Schwartz A B, Chatterjee K
Drugs. 1983 Aug;26(2):148-73. doi: 10.2165/00003495-198326020-00003.
Vasodilator agents are relatively new additions to the armamentarium for the management of patients with congestive heart failure. Myocardial failure, irrespective of the aetiology, tends to create a vicious cycle characterised by reduced cardiac output and elevated systemic vascular resistance, which further decrease cardiac output by increasing left ventricular ejection impedance. The rationale for the use of vasodilators is to interrupt the vicious cycle by decreasing the left ventricular ejection impedance by peripheral vasodilatation. Although most vasodilator agents produce qualitatively similar haemodynamic responses, quantitatively their haemodynamic effects differ considerably. Knowledge of the haemodynamic effects of the various vasodilators helps in the selection of a particular drug for the management of such patients. This article reviews the mechanisms of action, haemodynamic effects, pharmacokinetics, clinical usage and adverse effects of non-parenteral vasodilator agents currently available for the management of patients with chronic heart failure.

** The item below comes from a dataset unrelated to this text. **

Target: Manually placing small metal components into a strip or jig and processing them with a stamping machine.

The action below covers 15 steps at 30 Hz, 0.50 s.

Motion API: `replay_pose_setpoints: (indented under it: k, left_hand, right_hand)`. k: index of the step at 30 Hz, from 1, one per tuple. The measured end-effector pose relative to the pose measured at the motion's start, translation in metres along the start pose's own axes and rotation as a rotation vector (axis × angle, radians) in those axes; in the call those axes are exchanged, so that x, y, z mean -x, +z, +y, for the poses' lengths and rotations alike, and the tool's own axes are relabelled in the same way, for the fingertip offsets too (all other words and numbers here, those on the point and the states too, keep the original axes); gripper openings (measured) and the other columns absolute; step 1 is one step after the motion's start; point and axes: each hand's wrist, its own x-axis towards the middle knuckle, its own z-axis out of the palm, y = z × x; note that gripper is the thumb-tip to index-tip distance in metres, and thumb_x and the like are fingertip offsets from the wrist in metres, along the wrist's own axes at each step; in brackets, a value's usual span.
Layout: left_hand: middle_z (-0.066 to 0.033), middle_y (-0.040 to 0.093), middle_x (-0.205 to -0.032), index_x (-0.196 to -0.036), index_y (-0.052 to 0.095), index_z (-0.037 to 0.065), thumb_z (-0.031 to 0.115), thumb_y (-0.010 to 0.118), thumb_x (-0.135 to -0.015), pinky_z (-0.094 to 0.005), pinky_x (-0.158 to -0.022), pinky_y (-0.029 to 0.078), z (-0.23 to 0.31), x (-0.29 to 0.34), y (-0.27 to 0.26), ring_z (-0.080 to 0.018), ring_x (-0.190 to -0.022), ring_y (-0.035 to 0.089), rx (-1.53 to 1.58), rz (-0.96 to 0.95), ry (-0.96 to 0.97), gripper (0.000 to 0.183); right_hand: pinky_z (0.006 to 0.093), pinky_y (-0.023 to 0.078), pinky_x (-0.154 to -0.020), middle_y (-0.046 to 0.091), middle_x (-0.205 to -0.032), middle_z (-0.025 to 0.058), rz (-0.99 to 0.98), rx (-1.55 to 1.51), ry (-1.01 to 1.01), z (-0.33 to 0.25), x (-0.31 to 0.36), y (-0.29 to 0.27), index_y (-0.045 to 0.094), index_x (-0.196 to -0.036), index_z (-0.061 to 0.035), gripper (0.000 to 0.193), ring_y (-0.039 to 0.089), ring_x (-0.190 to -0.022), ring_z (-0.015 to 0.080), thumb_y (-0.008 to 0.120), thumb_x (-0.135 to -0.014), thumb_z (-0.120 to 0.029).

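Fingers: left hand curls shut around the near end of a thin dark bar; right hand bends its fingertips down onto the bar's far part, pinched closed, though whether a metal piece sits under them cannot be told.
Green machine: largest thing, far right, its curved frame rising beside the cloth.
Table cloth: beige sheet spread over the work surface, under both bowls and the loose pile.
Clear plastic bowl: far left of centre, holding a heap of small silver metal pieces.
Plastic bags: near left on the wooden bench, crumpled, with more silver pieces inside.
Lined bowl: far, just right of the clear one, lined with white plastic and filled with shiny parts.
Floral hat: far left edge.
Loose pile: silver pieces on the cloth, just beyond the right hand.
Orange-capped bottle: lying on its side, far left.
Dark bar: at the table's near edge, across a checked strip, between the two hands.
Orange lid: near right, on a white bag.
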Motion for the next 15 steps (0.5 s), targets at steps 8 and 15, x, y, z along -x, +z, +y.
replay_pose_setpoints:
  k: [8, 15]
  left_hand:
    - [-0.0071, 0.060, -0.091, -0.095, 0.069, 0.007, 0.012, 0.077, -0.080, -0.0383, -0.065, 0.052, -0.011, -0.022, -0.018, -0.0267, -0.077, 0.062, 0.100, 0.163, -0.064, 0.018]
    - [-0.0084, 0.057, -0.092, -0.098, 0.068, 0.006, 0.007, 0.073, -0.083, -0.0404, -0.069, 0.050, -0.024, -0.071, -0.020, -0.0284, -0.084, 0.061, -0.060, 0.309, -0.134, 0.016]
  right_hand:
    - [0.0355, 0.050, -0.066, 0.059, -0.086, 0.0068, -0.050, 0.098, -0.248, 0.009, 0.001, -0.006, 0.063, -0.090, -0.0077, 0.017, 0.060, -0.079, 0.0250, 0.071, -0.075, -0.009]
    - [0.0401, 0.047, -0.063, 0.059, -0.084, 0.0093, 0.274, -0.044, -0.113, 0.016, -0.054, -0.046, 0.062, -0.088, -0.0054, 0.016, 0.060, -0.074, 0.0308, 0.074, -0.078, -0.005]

血管扩张剂是用于治疗充血性心力衰竭患者的药物库中相对较新的添加物。心肌衰竭,无论病因如何,往往会形成一个恶性循环,其特征是心输出量减少和全身血管阻力升高,这会通过增加左心室射血阻抗进一步降低心输出量。使用血管扩张剂的基本原理是通过外周血管扩张降低左心室射血阻抗来中断恶性循环。尽管大多数血管扩张剂产生的血流动力学反应在性质上相似,但在数量上它们的血流动力学效应差异很大。了解各种血管扩张剂的血流动力学效应有助于选择特定药物来治疗此类患者。本文综述了目前可用于治疗慢性心力衰竭患者的非肠道血管扩张剂的作用机制、血流动力学效应、药代动力学、临床应用及不良反应。